Fanny était aussi ingénue qu’elle avait bon caractère. Du matin au soir, elle souriait comme un champ de blé sous le soleil et ses pieds célestes couraient sans bruit, volaient d’un bout à l’autre de la maison. Après vingt-sept ans de Smoot, Lady Banks ne fut pas longue à lui trouver des airs de brise de printemps. Pris comme il l’était par son Association africaine et les dernières nouvelles de ses explorateurs disparus, Sir Joseph, lui, la remarqua à peine. Ce qui valait d’ailleurs tout aussi bien, la dernière chose dont Fanny eût besoin étant de devoir repousser les avances d’un vieux satyre au cœur de sa tanière. Cook, lui, l’adorait.
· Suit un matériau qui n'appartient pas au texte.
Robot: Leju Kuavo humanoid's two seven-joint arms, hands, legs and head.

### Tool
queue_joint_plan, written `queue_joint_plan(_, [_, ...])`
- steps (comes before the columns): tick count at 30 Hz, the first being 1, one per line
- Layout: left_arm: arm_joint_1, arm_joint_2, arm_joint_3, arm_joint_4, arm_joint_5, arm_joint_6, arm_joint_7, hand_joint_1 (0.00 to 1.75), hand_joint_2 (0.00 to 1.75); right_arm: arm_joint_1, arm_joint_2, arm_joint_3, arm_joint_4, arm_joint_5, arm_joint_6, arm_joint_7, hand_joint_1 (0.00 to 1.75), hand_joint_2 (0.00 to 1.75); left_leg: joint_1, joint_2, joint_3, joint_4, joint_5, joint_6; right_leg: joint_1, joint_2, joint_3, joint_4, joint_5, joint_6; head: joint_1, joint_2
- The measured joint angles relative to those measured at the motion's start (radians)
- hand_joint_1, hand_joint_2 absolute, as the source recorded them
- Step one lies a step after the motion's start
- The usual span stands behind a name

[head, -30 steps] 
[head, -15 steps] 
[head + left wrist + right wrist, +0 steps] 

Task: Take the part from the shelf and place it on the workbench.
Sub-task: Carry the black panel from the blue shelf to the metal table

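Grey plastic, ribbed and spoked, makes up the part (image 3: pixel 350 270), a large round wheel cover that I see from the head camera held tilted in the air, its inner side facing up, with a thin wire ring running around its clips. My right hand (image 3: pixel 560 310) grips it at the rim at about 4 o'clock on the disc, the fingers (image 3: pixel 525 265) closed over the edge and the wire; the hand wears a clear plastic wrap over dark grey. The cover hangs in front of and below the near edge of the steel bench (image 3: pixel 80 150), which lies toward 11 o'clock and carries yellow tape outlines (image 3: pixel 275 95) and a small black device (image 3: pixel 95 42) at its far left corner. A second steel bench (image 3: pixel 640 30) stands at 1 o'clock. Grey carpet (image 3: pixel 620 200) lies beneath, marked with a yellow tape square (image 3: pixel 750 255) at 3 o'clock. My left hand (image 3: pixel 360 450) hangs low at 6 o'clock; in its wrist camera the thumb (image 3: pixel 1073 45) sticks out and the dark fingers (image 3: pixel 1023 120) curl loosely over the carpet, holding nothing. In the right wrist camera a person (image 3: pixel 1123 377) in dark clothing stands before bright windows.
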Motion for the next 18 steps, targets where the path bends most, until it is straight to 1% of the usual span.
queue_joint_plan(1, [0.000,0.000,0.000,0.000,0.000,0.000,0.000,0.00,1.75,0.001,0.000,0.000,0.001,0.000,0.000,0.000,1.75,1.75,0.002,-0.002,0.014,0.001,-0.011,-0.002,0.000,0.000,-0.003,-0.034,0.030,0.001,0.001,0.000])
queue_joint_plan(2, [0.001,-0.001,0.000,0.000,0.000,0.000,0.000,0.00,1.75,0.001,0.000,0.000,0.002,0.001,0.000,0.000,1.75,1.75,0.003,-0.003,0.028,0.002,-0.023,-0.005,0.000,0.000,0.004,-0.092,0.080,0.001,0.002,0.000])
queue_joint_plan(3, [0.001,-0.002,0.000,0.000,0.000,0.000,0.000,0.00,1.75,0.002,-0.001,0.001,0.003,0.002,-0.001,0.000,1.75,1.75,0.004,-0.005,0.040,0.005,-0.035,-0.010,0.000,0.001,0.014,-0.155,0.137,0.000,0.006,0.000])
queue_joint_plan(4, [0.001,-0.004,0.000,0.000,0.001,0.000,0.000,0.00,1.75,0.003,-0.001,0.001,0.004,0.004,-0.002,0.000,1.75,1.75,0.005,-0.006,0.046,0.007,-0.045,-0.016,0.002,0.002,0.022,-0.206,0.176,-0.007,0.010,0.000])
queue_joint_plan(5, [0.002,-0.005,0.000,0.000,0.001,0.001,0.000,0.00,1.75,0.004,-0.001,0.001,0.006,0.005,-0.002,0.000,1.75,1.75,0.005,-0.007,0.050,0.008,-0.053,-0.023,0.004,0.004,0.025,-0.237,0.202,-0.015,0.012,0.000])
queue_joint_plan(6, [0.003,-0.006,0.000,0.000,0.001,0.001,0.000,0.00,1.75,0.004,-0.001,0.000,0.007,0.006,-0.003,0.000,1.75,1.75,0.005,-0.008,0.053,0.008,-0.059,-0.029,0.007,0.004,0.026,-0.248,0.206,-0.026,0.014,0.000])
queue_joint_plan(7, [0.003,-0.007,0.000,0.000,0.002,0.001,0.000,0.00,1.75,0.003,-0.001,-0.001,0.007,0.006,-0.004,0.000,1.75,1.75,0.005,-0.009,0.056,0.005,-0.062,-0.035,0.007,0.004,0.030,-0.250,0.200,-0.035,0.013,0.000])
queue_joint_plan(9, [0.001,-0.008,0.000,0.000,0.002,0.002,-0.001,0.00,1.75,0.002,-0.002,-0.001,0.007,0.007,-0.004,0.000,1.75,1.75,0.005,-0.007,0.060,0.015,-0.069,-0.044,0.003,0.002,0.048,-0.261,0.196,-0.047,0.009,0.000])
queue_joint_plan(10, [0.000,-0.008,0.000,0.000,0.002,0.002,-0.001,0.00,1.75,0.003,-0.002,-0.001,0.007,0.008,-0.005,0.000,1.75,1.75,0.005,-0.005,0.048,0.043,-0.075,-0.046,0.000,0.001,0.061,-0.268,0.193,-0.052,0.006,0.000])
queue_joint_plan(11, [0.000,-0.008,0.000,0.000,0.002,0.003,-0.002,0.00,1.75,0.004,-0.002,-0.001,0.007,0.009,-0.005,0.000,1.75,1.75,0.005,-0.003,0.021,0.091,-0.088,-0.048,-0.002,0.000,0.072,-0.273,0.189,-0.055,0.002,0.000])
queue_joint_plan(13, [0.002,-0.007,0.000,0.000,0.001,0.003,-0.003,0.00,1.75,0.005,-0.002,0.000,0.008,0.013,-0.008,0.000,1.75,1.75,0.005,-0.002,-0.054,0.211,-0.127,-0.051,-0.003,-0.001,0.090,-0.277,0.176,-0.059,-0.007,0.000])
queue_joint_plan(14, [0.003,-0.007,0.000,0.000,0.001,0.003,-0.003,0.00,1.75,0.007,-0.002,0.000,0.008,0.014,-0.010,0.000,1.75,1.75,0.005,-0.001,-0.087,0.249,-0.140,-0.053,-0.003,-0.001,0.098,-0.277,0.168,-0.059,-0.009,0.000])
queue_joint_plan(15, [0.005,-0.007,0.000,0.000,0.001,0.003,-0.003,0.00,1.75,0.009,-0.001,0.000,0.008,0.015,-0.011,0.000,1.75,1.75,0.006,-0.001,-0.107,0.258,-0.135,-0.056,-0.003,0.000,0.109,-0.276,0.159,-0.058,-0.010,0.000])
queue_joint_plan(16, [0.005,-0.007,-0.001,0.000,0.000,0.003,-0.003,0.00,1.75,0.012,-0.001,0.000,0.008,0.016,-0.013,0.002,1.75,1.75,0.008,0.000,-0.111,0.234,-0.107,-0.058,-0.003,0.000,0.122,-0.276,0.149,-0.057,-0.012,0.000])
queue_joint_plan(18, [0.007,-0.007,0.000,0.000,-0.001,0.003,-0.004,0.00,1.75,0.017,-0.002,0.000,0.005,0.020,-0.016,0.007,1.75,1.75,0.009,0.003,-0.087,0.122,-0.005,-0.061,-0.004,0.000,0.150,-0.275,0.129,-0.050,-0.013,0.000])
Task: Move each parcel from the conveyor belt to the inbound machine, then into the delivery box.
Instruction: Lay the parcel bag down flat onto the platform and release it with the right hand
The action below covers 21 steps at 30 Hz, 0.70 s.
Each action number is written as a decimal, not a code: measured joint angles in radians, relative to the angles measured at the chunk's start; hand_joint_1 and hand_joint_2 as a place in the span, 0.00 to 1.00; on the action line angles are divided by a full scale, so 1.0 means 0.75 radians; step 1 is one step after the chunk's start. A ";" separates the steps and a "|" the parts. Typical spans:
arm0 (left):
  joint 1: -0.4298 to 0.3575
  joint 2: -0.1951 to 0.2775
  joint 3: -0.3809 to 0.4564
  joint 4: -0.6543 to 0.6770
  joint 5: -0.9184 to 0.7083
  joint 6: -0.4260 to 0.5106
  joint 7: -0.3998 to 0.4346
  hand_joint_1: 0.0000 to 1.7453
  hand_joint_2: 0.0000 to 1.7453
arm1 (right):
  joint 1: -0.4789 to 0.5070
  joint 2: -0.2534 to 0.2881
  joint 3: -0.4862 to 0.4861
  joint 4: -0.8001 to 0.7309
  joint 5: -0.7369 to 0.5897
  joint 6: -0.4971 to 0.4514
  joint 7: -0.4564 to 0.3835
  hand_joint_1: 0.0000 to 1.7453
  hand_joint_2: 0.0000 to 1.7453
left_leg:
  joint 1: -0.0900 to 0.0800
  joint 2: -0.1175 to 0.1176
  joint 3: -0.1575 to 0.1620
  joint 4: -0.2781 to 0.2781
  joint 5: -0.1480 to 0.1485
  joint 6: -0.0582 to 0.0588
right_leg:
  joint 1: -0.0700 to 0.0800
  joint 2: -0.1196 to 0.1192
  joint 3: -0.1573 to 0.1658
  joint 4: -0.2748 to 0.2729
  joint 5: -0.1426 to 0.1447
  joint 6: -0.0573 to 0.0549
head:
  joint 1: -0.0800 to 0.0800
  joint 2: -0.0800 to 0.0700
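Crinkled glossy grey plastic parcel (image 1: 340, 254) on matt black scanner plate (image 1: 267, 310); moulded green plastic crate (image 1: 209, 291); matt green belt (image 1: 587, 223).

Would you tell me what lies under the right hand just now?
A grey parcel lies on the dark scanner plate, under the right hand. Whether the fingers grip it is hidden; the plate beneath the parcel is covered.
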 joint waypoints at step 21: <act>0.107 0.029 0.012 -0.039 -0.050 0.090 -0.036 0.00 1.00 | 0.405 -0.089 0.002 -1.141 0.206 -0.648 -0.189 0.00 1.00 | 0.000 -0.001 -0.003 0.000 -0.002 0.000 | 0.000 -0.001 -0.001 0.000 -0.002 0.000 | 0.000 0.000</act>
Le maître d’hôtel, Byron Bount, essaya de lui lécher le bras une après-midi qu’elle avait les manches relevées mais Cook l’en guérit à jamais en lui salpêtrant ses tomates à la poêle. Un incident malheureux se produisit pourtant : un jour, un invité des Banks, un jeune poète mélancolique avec des poches sous les yeux, se jeta d’une fenêtre du troisième étage par amour pour elle. Il se cassa neuf côtes et les deux jambes et y perdit une oreille. À part ça, tout suivait son petit bonhomme de chemin et, au 32 de Soho Square, Fanny Brunch était déjà en passe de devenir une institution.

Ce fut alors qu’elle rencontra Ned Rise.